- 8005 Louisiana Blvd. NE Albuquerque, NM 87109 United States

Information
- Type: Private, Grades Pre-K-12
- Motto: Home of the Huskies
- Established: 1976
- Staff: 160
- Enrollment: 1,338
- Information: (505) 821-2513
- Colors: Green and Gold
- Website: www.hopechristianschool.org

= Hope Christian School =

High School in New Mexico

Hope Christian School is a private, co-educational, non-denominational Christian school in Albuquerque, New Mexico, USA. It has a 40+ year history and is the largest private school in New Mexico. Hope educates approximately 1300 students per year from Pre-K through 12th grade. Hope is known for its accelerated curricula, championship athletics, award-winning arts and biblical worldview approach to everything curricular and extracurricular.

==History==
Hope was founded in 1976 by Wayne Ehlert to provide a non-denominational Christian education to students in Albuquerque. Beginning as a high school, Hope expanded to include middle school grades in 1981 and grades 1–5 in 1982, eventually adding kindergarten and preschool as well. As enrollment increased over time, the single campus was no longer sufficient for the school's needs. In the late 1990s the school purchased a nearby church and its adjacent land. This land, located just northwest of the original campus, was developed into an elementary school campus that opened to students in fall 1997. In early 2002, the school purchased a plot of land just north of the main high school campus, which now houses the middle-school campus.

==Campuses==
Hope currently houses three campuses along Palomas Avenue in northeast Albuquerque, parallel to Paseo Del Norte between San Pedro and Louisiana. The Elementary Campus houses grades K-5, as well as Hope Preschool (Preschool and Pre-K, ages 3–4). The Middle School Campus on the corner of Paseo and Louisiana houses grades 6–8. The High School houses grades 9-12.

==Academics==
Hope Christian has maintained a 98% college-bound graduation rate. Hope offers Honors and Advanced Placement (AP) courses, as well as dual-credit courses. In 2017, the graduating class was offered $9.5 million in college scholarships.

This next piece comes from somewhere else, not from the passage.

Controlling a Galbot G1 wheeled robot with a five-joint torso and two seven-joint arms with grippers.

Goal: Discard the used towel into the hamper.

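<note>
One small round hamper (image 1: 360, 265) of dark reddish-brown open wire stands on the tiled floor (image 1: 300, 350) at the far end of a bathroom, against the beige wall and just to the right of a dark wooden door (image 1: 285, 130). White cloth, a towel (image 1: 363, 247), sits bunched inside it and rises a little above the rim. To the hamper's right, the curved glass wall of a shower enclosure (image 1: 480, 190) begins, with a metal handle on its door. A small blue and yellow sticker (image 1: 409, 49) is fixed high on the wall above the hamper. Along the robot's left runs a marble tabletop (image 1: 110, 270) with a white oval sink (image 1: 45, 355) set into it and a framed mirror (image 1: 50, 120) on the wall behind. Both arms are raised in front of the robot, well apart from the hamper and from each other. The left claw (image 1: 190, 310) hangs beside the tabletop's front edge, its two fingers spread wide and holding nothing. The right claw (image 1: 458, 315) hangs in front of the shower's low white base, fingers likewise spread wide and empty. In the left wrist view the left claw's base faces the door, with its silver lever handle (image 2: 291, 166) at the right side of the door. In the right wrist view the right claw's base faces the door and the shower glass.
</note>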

Students are trained in a variety of fields. Hope relies on a combination of curricula in the lower grades, as well as a variety of both secular and religious textbooks in the upper grades. The elementary combination curriculum includes the A Beka, Bob Jones, and ACSI curricula. All education is taught from a Biblical worldview but a non-denominational perspective. The approach to science, like all other subjects, is Bible-based.

==Controversy==
In 2012 Hope Christian School denied acceptance to a 3-year-old wishing to attend the school because the child had gay parents. The school issued an explanation which stated that "same gender couples are inconsistent with scriptural lifestyle and biblical teachings".